■ Data supplied ■
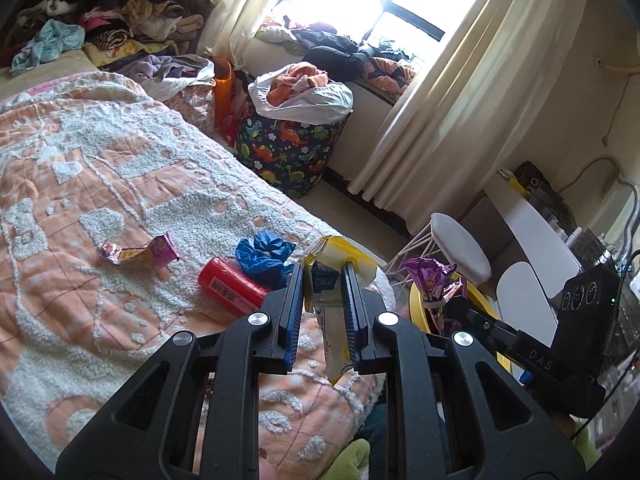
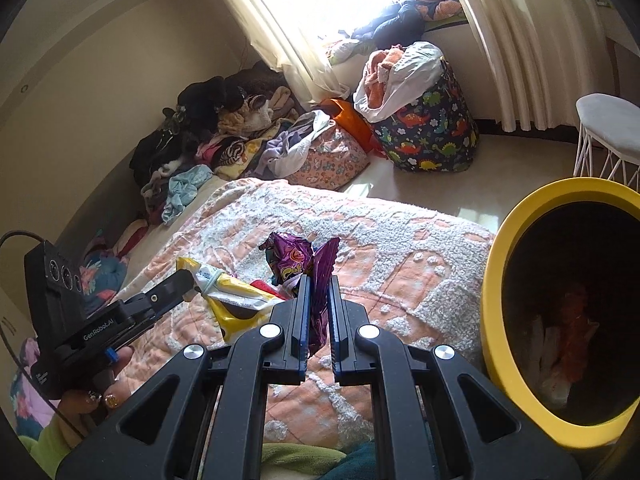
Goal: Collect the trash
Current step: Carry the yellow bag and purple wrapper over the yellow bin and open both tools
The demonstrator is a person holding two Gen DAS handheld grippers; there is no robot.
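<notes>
Wrappers are sitting in both claws as I am watching: my left claw (image 1: 322, 276) is pinching a yellow-and-white snack packet (image 1: 332, 264) between narrow jaws, and my right claw (image 2: 319, 284) is gripping a crumpled purple wrapper (image 2: 298, 258) the same way. Just right of the right claw, the yellow-rimmed bin (image 2: 496, 280) is gaping, some trash already lying inside. Left of the left claw, a blue crumpled bag (image 1: 264, 254), a red tube (image 1: 230, 286) and a pink-purple wrapper (image 1: 140, 252) are lying on the bed's orange-and-white blanket (image 1: 100, 160). Beyond both claws, a dinosaur-print hamper (image 1: 288, 148) is standing near the window curtains (image 1: 432, 120).
</notes>
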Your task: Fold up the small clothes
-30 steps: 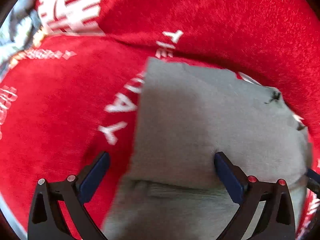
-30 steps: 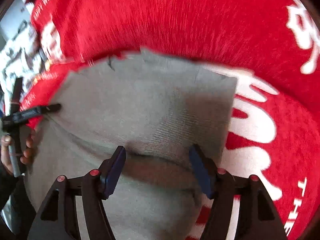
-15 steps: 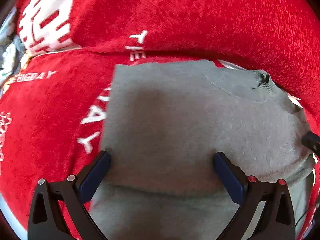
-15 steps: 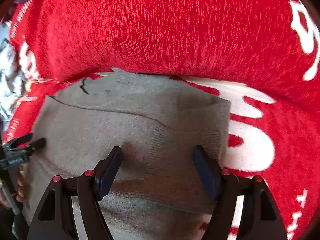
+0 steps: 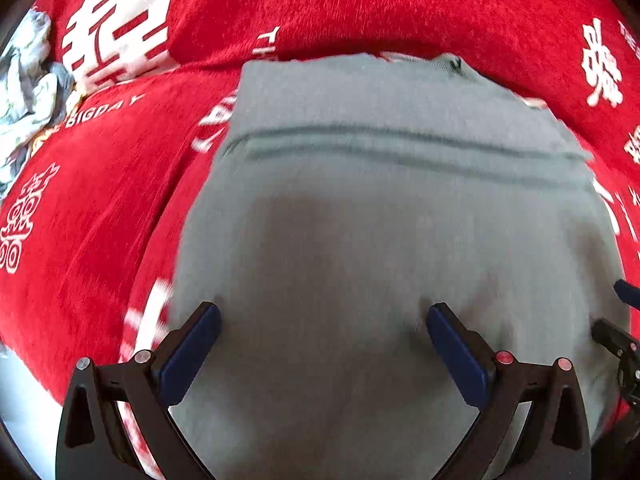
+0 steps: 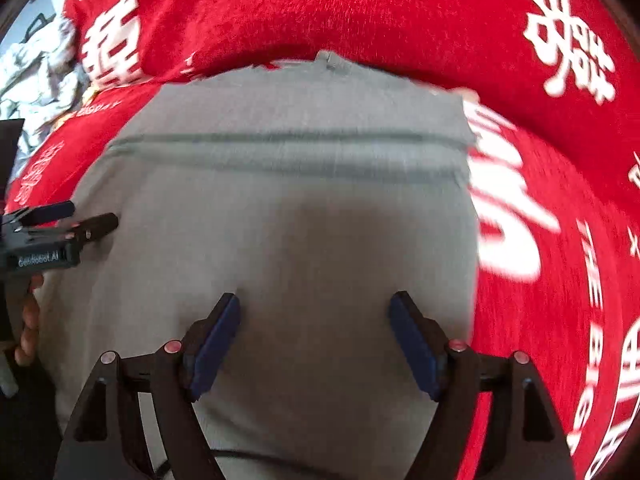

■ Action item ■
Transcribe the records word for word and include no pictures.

■ Final answer ■
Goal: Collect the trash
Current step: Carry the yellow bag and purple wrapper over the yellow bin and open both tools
The demonstrator is a person holding two Gen DAS handheld grippers; there is no robot.
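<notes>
Wrappers are sitting in both claws as I am watching: my left claw (image 1: 322, 276) is pinching a yellow-and-white snack packet (image 1: 332, 264) between narrow jaws, and my right claw (image 2: 319, 284) is gripping a crumpled purple wrapper (image 2: 298, 258) the same way. Just right of the right claw, the yellow-rimmed bin (image 2: 496, 280) is gaping, some trash already lying inside. Left of the left claw, a blue crumpled bag (image 1: 264, 254), a red tube (image 1: 230, 286) and a pink-purple wrapper (image 1: 140, 252) are lying on the bed's orange-and-white blanket (image 1: 100, 160). Beyond both claws, a dinosaur-print hamper (image 1: 288, 148) is standing near the window curtains (image 1: 432, 120).
</notes>
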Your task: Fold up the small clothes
-30 steps: 
-30 steps: 
-15 steps: 
-15 steps: 
+0 steps: 
+0 steps: 

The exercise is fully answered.